The economic objective function $f_1$ expression is:

$$f_1=\min {\displaystyle \frac{{\displaystyle \sum _{t=1}^T{P}_{\mathrm{grid}\_\mathrm{buy}}(t)c_{\mathrm{buy}}(t)}}{{\displaystyle \sum _{t=1}^T{P}_{\mathrm{load}}(t)c_{\mathrm{buy},t}(t)}}}$$

(6)

where $P_{\mathrm{grid}\_\mathrm{buy}}(t)$ is the power purchased by the system from the power grid at time $t$ (kW); $P_{\mathrm{load}}(t)$ represents the system load power at time $t$ (kW); $c_{\mathrm{buy}}(t)$ represents the electricity price purchased by the system from the grid at time $t$ (CNY/kW); $T$ denotes the calculation cycle.

The low-carbon objective function $f_2$ is expressed as:

$$f_2=\min {\displaystyle \frac{{\displaystyle \sum _{t=1}^T(P_{\mathrm{grid}\_\mathrm{buy}}(t)-P_{\mathrm{grid}\_\mathrm{sel}}(t)){\lambda }_{{\mathrm{CO}}_2}}}{{\displaystyle \sum _{t=1}^T{P}_{\mathrm{load}}(t){\lambda }_{{\mathrm{CO}}_2}}}}$$

(7)

where $P_{\mathrm{grid}\_\mathrm{sel}}(t)$ is the power sold by the system to the power grid at time $t$ (kW); ${\lambda }_{{\mathrm{CO}}_2}$ indicates the carbon emission distribution coefficient per unit of electricity (kW/tCO₂).

The reliability objective function $f_3$ is expressed as:

$$f_3=\min {\displaystyle \frac{\sqrt{\frac{1}{T}{\displaystyle \sum _{t=1}^T}{(P_{\mathrm{grid}}(t)-P_{\mathrm{grid},\mathrm{av}}(t))}^2}}{\frac{1}{T}{\displaystyle \sum _{t=1}^T}{P}_{\mathrm{load}}(t)}}$$

(8)

where $P_{\mathrm{grid},\mathrm{av}}(t)$ is the average interaction power between PEDF and the power grid at time $t$ (kW).

The comprehensive objective function $F^{\prime }$ can be expressed as:

$$F^{\prime }=\min \left({\omega }_1{f}_1+{\omega }_2{f}_2+{\omega }_3{f}_3\right)$$

(9)

where ${\omega }_1$, ${\omega }_2$ and ${\omega }_3$ represent the weights of economic, low-carbon, and reliability objectives, respectively.

2.3.3. Configuration Optimization Constraints

The PEDF system’s configuration optimization must consider the dynamic energy balance involving building photovoltaic power generation, building–grid interaction power, energy storage charging and discharging power, and the building’s electricity load.
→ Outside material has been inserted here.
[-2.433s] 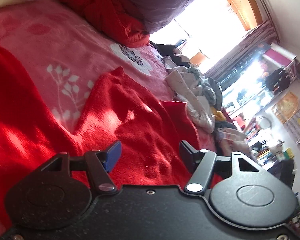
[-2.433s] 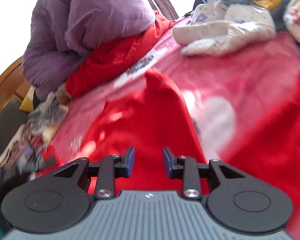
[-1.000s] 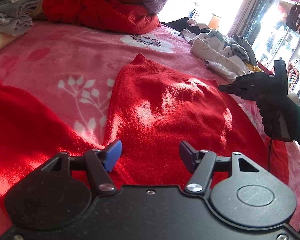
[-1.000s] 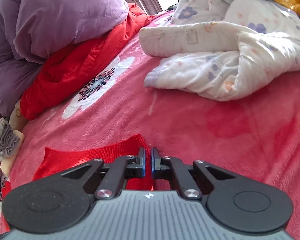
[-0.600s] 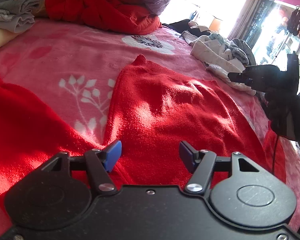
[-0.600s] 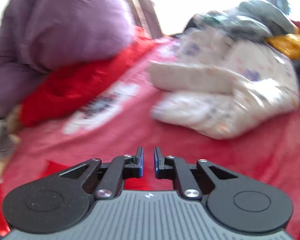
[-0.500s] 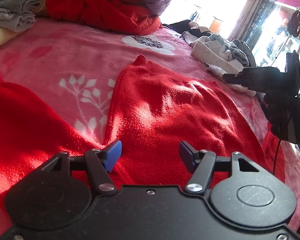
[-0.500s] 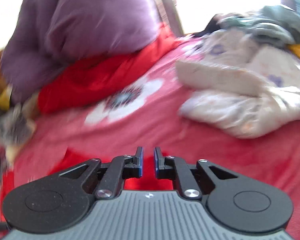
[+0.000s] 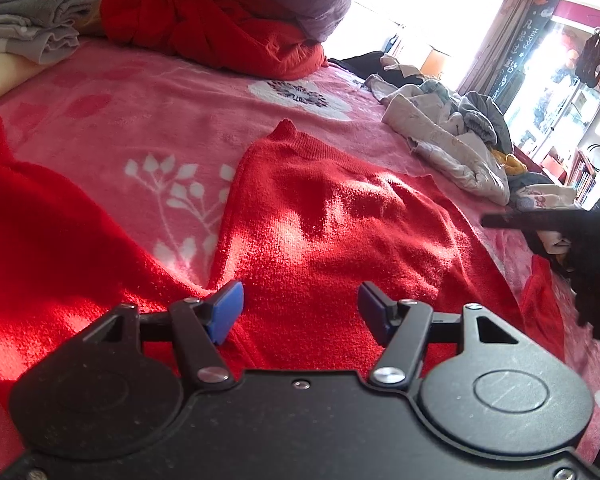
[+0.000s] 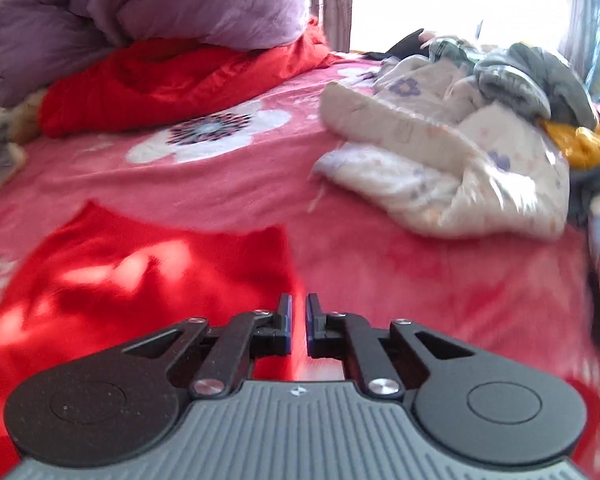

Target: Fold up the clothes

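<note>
A red knitted garment lies spread on the pink floral blanket. My left gripper is open and empty, low over the garment's near part. The right gripper has its jaws almost together with a narrow gap, over the garment's right edge; no cloth shows between the fingers. The right gripper also shows in the left wrist view at the garment's right side.
A pile of unfolded white, grey and yellow clothes lies on the right. A red and purple duvet is heaped at the back. Folded grey clothes are stacked at the back left. Shelves and a window stand beyond the bed.
The right gripper has drawn back and lower, from the white clothes pile to the red garment's right edge. The left gripper has stayed open and still.
</note>
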### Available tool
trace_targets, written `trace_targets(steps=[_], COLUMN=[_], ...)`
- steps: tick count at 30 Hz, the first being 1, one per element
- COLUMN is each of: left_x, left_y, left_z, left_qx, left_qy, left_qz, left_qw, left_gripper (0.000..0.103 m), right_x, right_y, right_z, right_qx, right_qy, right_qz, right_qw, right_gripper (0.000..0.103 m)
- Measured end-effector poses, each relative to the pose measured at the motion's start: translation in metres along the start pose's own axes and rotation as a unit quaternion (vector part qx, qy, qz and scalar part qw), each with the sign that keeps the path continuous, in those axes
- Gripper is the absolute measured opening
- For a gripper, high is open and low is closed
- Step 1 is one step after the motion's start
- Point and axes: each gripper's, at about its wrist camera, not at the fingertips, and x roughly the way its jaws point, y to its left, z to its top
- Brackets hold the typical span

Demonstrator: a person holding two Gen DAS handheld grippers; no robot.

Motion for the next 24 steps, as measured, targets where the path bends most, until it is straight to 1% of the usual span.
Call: trace_targets(steps=[1, 2, 4, 6, 7, 8, 10, 11, 13, 14, 16, 19, 20, 21, 22, 23, 24], left_x=[-0.004, -0.007, -0.019, -0.032, -0.038, -0.043, -0.051, -0.056, -0.064, -0.069, -0.076, -0.073, -0.074, -0.075, -0.077, -0.079, -0.083], left_y=[-0.004, -0.008, -0.024, -0.043, -0.054, -0.064, -0.083, -0.088, -0.1, -0.103, -0.108, -0.116, -0.119, -0.123, -0.122, -0.122, -0.119], left_z=[-0.001, -0.003, -0.008, -0.017, -0.025, -0.033, -0.051, -0.06, -0.078, -0.087, -0.106, -0.137, -0.139, -0.14, -0.137, -0.134, -0.13], left_qx=[0.011, 0.023, 0.065, 0.115, 0.149, 0.182, 0.244, 0.263, 0.3, 0.317, 0.344, 0.408, 0.418, 0.427, 0.417, 0.406, 0.388], left_qy=[-0.003, -0.007, -0.018, -0.022, -0.02, -0.016, 0.0, 0.007, 0.021, 0.027, 0.046, 0.067, 0.066, 0.065, 0.062, 0.059, 0.052], left_qz=[0.002, 0.004, 0.006, 0.002, 0.003, 0.01, 0.023, 0.024, 0.026, 0.026, 0.025, 0.052, 0.06, 0.067, 0.064, 0.06, 0.055], left_qw=[0.9999, 0.9997, 0.9977, 0.9931, 0.9887, 0.9832, 0.9696, 0.9645, 0.9535, 0.9478, 0.9374, 0.9089, 0.9041, 0.8993, 0.9046, 0.9102, 0.9185], left_gripper=[0.06, 0.056, 0.052, 0.051, 0.045, 0.039, 0.032, 0.027, 0.023, 0.023, 0.023, 0.022, 0.022, 0.022, 0.022, 0.022, 0.022], right_x=[-0.013, -0.027, -0.056, -0.083, -0.094, -0.103, -0.114, -0.118, -0.125, -0.131, -0.131, -0.129, -0.132, -0.135, -0.139, -0.145, -0.15], right_y=[0.006, 0.016, 0.038, 0.063, 0.076, 0.089, 0.11, 0.118, 0.13, 0.136, 0.145, 0.16, 0.165, 0.169, 0.172, 0.171, 0.169], right_z=[-0.008, -0.019, -0.042, -0.07, -0.084, -0.098, -0.123, -0.133, -0.149, -0.156, -0.174, -0.2, -0.209, -0.21, -0.211, -0.208, -0.205], right_qx=[-0.01, -0.03, -0.067, -0.1, -0.116, -0.132, -0.159, -0.166, -0.168, -0.168, -0.185, -0.211, -0.225, -0.231, -0.235, -0.223, -0.209], right_qy=[0.001, 0.002, 0.0, -0.006, -0.006, -0.004, -0.002, 0.001, -0.002, -0.006, 0.01, 0.036, 0.021, 0.018, 0.015, 0.004, -0.007], right_qz=[0.012, 0.022, 0.046, 0.072, 0.078, 0.082, 0.084, 0.084, 0.086, 0.088, 0.085, 0.079, 0.068, 0.063, 0.058, 0.066, 0.075], right_qw=[1.0, 0.999, 0.997, 0.992, 0.99, 0.988, 0.984, 0.983, 0.982, 0.982, 0.979, 0.974, 0.972, 0.971, 0.97, 0.973, 0.975], right_gripper=[0.01, 0.01, 0.011, 0.014, 0.014, 0.014, 0.014, 0.014, 0.014, 0.014, 0.014, 0.014, 0.016, 0.017, 0.016, 0.016, 0.016])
The constraints for building PEDF systems include:

• Power balance constraint

$$P_{\mathrm{pv}}+P_{\mathrm{c}}+P_{\mathrm{d}}+P_{\mathrm{load}}+P_{\mathrm{grid}}=0$$

(10)

where $P_{\mathrm{pv}}$ is the photovoltaic power generation (kW); $P_{\mathrm{c}}$, $P_{\mathrm{d}}$ are the energy storage charging and discharging power (kW); $P_{\mathrm{load}}$ indicates the power load of building electricity (kW); $P_{\mathrm{grid}}$ represents the interaction power between the system and the power grid (kW).
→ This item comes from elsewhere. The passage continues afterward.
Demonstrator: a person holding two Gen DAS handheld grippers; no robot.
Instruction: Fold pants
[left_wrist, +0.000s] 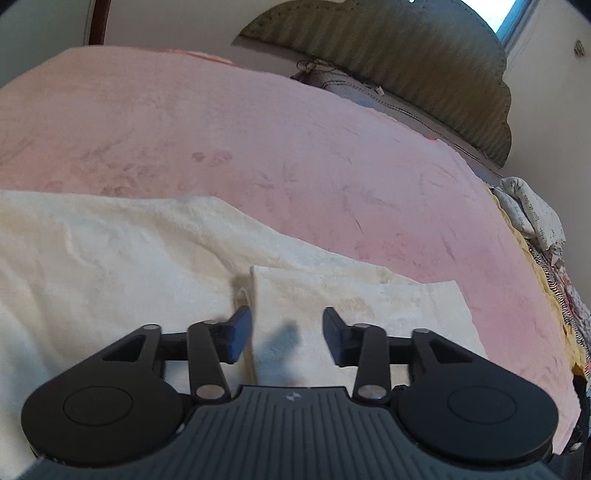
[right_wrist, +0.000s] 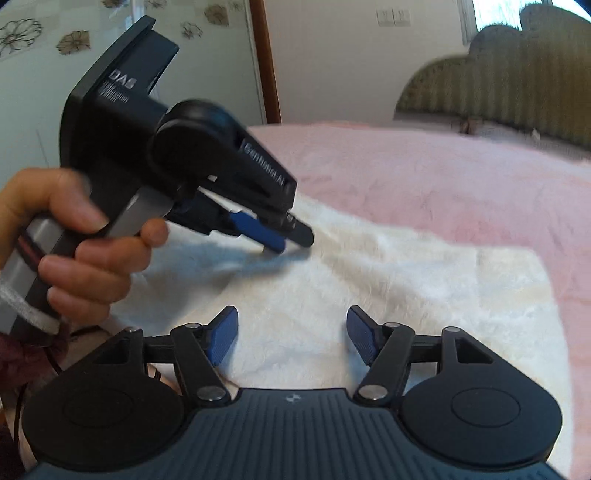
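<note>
My left claw (left_wrist: 287, 334) sits at six o'clock in its own camera view, its two blue-padded fingers (left_wrist: 238, 334) spread apart with nothing between them, hovering low over the pants (left_wrist: 110, 266). The pants are cream white and lie flat on a pink blanket (left_wrist: 258, 147) that covers the bed. Directly ahead of this claw, at twelve o'clock from the fingertips, a folded edge of the fabric runs away from me, with one layer lying on top of another; the rest of the pants spreads toward nine o'clock, and a squared corner of cloth ends near three o'clock. A small shadow falls on the cloth between the fingers. My right claw (right_wrist: 291, 332) is also at six o'clock in its own view, fingers wide apart and holding nothing, with white pants cloth beneath and ahead of it. From this right view, I see my left hand (right_wrist: 74, 243) at nine o'clock, wrapped around the grey handle of the left claw, whose blue fingertip points down toward the pants near the centre of the picture; whether it touches the cloth I cannot tell, as this part is blurred. Farther out, the pink blanket fills the view toward twelve and three o'clock. Beyond it, an olive, ribbed, scalloped headboard (left_wrist: 406, 55) stands at one o'clock against a pale wall (left_wrist: 166, 26).
</note>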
• Photovoltaic output constraint

$$P_{\mathrm{pv}}^{\min }\le P_{\mathrm{pv}}\le P_{\mathrm{pv}}^{\max }$$

(11)

where $P_{\mathrm{pv}}^{\min }$ and $P_{\mathrm{pv}}^{\max }$ represent the minimum and maximum photovoltaic output (kW).
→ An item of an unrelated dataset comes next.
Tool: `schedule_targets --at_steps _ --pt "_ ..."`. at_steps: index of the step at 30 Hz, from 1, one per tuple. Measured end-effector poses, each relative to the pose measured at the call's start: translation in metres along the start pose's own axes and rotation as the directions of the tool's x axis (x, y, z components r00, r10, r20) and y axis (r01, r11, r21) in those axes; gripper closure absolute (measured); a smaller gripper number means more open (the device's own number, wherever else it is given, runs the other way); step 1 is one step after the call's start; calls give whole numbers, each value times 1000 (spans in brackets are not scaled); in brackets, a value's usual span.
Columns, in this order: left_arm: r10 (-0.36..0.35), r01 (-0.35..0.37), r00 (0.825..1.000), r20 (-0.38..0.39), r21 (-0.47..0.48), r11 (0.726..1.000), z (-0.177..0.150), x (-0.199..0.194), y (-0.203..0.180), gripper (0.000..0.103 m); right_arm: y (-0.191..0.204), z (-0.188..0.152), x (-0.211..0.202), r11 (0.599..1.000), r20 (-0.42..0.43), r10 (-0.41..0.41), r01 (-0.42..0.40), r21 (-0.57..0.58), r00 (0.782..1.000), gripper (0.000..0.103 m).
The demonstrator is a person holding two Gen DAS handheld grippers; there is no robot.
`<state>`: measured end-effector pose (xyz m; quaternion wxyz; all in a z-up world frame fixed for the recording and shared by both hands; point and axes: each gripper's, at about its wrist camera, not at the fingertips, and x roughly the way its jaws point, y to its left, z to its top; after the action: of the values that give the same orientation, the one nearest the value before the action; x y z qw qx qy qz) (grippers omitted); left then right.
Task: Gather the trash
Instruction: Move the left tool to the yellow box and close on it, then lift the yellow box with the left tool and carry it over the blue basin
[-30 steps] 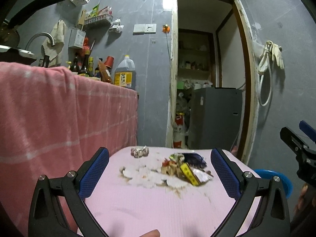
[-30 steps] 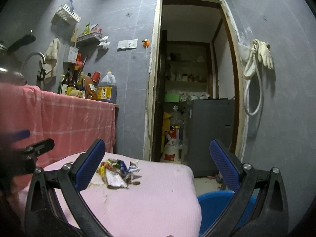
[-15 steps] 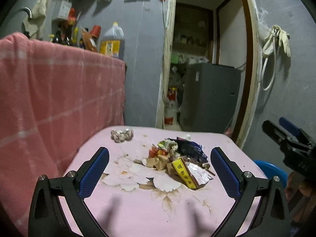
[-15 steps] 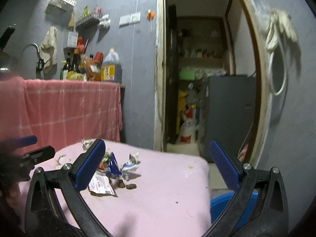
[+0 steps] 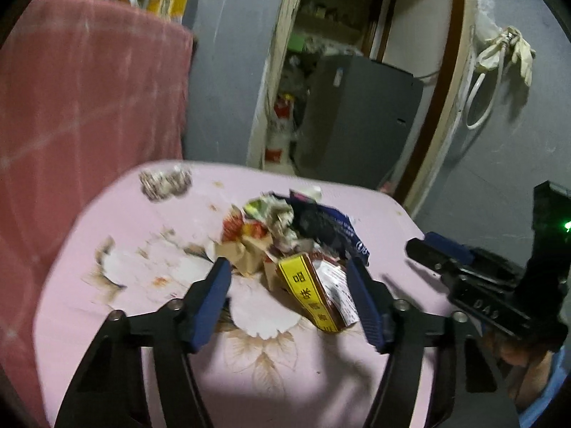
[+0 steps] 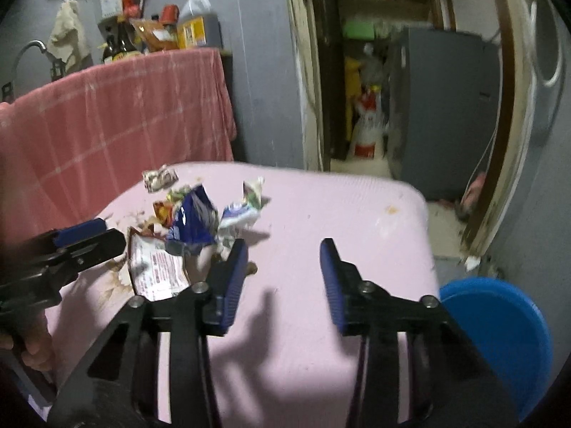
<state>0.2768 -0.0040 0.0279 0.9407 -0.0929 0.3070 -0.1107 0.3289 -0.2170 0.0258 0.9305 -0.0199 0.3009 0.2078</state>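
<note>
- Between your left gripper [image 5: 287, 294] fingers [image 5: 210, 297], which have just been closing and now stand half apart, sits the near end of the brown carton [image 5: 314, 289]; the fingers are either side of it and nothing is gripped yet.
- That carton lies with its long axis running away from you and a little to the left, so the fingers straddle its narrow width.
- Your right gripper [image 6: 283, 278] has also just been narrowing; its fingers [image 6: 233, 278] hold nothing, only bare pink table [image 6: 339, 214] between them, and the trash lies off to their left.
- Your left hand is the nearer one to the heap, so I judge the first pick is its job.
- The carton's yellow band carries Chinese characters, too blurred for me to read with any trust.
- The white torn wrapper [image 6: 155, 267] has small red print, unreadable.
- Behind it, the crumpled blue packet [image 6: 194, 219] shows white lettering I cannot make out.
- Farther back, a lone crumpled wrapper [image 5: 164, 182] lies apart near the table's far left edge.
- The blue bin [image 6: 499, 339] stands beside the table, on your right.
</note>
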Motion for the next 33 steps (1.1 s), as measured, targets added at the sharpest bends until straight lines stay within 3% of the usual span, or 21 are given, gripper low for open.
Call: schedule_targets --at_steps 3,7,17,20,22,28,33 --pt "-24 22 999 -47 -32 999 0 6 5 58 2 1 8 1000 -40 29 -29 5 999 71" --pt "-62 58 995 -82 -54 997 0 9 8 60 10 3 23 998 -99 53 -55 -12 994 73" --pt "-112 101 986 -126 -89 991 4 13 9 76 20 2 51 996 -226 81 -90 -27 971 76" --pt "-118 106 984 -130 -94 990 4 13 8 78 20 2 51 995 -228 84 -92 -27 970 79" --pt "-117 105 985 -128 -95 990 4 12 7 80 21 2 52 995 -227 91 -99 -24 970 88" --pt "-117 109 988 -99 -83 991 1 4 2 83 20 -1 45 993 -198 110 -114 -11 974 94" --pt "-95 92 994 -55 -44 995 -3 -6 -9 85 13 -2 23 994 -117 108 -107 7 987 95"
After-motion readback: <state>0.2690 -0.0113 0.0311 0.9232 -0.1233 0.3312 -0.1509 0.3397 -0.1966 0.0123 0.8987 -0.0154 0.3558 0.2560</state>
• Energy storage charging and discharging constraint

$$0\le S_{\mathrm{oc}}^{\min }\le S_{\mathrm{oc}}\le S_{\mathrm{oc}}^{\max }\le 1$$

(12)

$$P_{\mathrm{c}}^{\min }\le \left|P_{\mathrm{c}}\right|\le P_{\mathrm{c}}^{\max }$$

(13)

$$P_{\mathrm{d}}^{\min }\le \left|P_{\mathrm{d}}\right|\le P_{\mathrm{d}}^{\max }$$

(14)

$$S_{\mathrm{oc}}^{\mathrm{start}}=S_{\mathrm{oc}}^{\mathrm{end}}=0.5$$

(15)

where $S_{\mathrm{oc}}$ represents the values of the state of charge; $S_{\mathrm{oc}}^{\min }$ and $S_{\mathrm{oc}}^{\max }$ denote the minimum and maximum values of the state of charge; $P_{\mathrm{c}}^{\min }$ and $P_{\mathrm{c}}^{\max }$ indicate the minimum and maximum values of energy storage charging power (kW); $P_{\mathrm{d}}^{\min }$ and $P_{\mathrm{d}}^{\max }$ are the minimum and maximum values of energy storage discharging power (kW); $S_{\mathrm{oc}}^{\mathrm{start}}$ and $S_{\mathrm{oc}}^{\mathrm{end}}$ denote the initial and final state of charge for energy storage.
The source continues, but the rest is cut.